Oh, they want help? Maybe some free money? Oh, festivals. Festivals are great, just get the SDC to support it and I’m sure it’ll happen. St Laurent is pedestrianized this weekend, and also over a week during Mural Fest, while St Denis just has one, the comic book festival, for one weekend. St Denis has as many lanes of traffic and parking as Mont-Royal and St Laurent, so it can be done. The city does things for Mont-Royal, but the SDC is hugely involved, you see their three summits branding everywhere, they suggest activities and often run them. So get together with your other businesses, decide on something, and I’m sure the government will support it. But the government is very reactive, and they follow what the businesses want, which is why Plaza St Hubert is no longer pedestrianized. One of the two restaurants interviewed isn’t even a member of the SDC! You have to do the work. But it is a lot easier to whine.
Meezly 10:23 on 2025-09-01 Permalink
I wonder if there were merchants along Mont-Royal Ave who were resistant pre-pedestrianization. Bet they’ve changed their tune since, or now claiming they’ve always supported the idea.

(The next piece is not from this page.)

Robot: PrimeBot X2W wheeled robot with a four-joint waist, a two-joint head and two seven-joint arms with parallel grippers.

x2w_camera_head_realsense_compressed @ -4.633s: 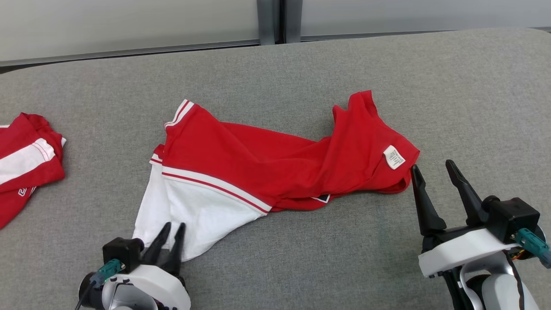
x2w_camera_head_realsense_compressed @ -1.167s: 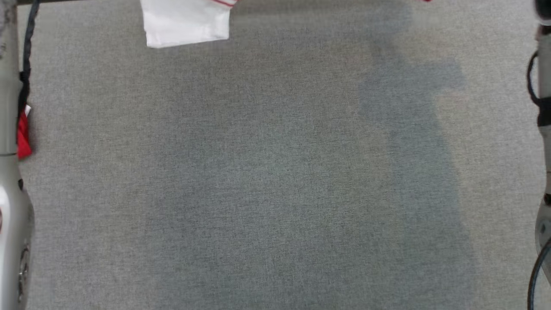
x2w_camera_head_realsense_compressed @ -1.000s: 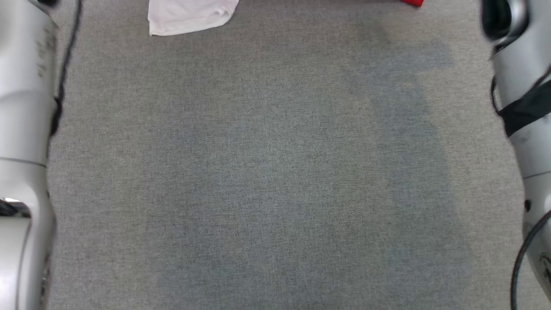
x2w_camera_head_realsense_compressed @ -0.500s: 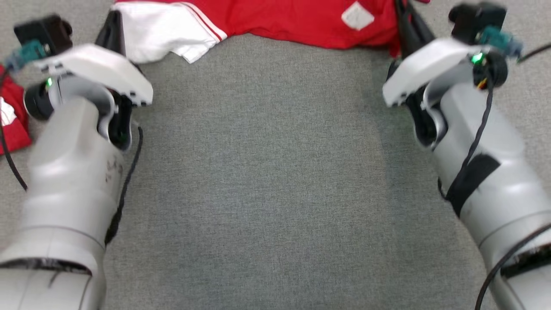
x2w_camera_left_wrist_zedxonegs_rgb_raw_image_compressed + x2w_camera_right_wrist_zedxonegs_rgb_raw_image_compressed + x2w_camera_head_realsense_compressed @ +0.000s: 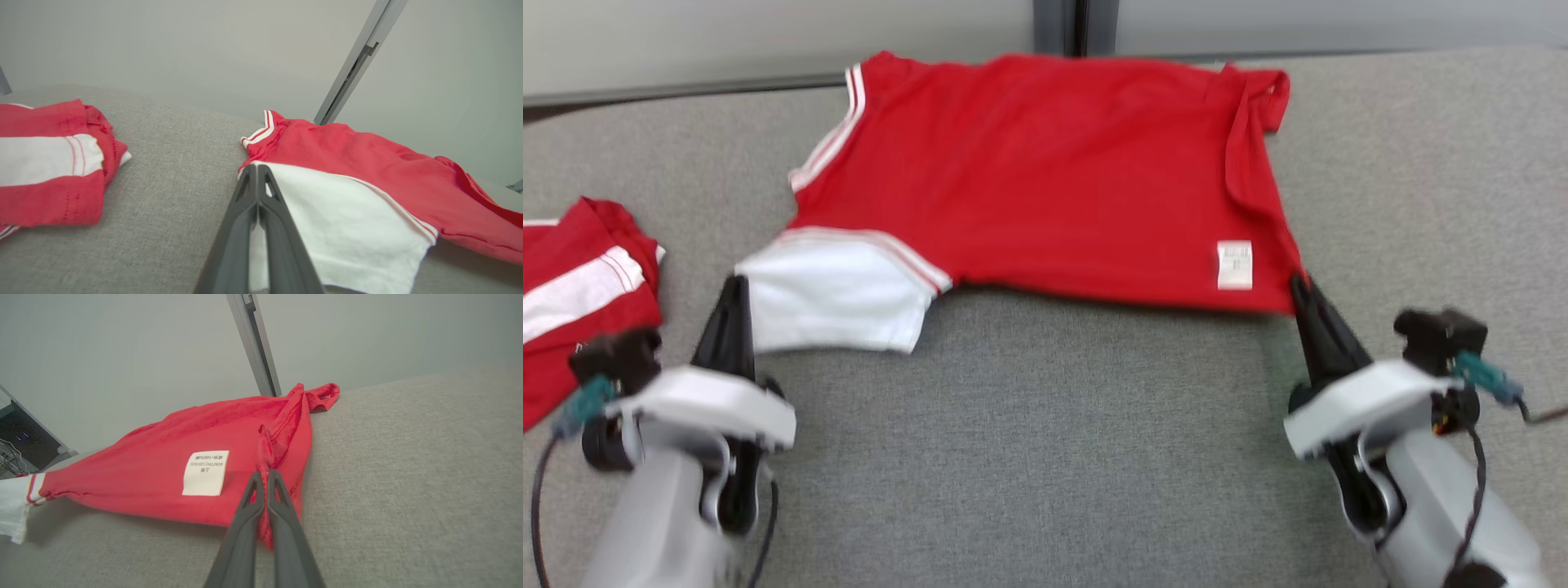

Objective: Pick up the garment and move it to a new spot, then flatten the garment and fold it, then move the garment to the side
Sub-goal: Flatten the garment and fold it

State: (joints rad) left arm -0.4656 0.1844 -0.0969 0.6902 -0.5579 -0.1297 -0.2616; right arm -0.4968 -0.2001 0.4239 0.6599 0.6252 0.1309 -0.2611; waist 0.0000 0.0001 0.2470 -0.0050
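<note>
Check grip: left gripper (image 5: 732, 292) pinches white sleeve (image 5: 833, 298), right gripper (image 5: 1303, 287) pinches red hem corner (image 5: 1282, 299) — you hold red T-shirt (image 5: 1045, 171) taut for flattening.

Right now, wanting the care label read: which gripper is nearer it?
Right. The right gripper grips the red shirt at the corner beside the care label; the left gripper grips the white sleeve at the opposite end.

A grey woven surface (image 5: 1045, 457) is stretching across the foreground. Pale wall panels (image 5: 768, 41) are running along its far edge, with a grey metal post (image 5: 1060, 24) standing between them at twelve o'clock. Soft, even light is falling throughout.
</note>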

DeWolf 11:48 on 2025-09-01 Permalink
In the first couple of editions, I remember media coverage in which some merchants grumbled that it didn’t really benefit them. I think one was a watch repair shop.
Mont-Royal being pedestrianized in the summertime has been so deeply engrained in people’s expectations that it’s crazy to think it only goes back to 2020.
Nicholas 13:35 on 2025-09-01 Permalink
There was a dumpling place at the far east end, an area that has few workplaces and is mostly residential and much farther from the metro so gets fewer tourists, that complained and yet they never opened past 5 pm. I pointed out at the time that that seems like a terrible business idea. Seems it was.
Mozai 15:34 on 2025-09-01 Permalink
“Business owners often vastly overestimate the percent of customers who arrive by car….” because the business owners arrive by car; the parking is for them first.
DeWolf 23:32 on 2025-09-01 Permalink
@Nicholas — That dumpling place is now a Thai restaurant that is very successful.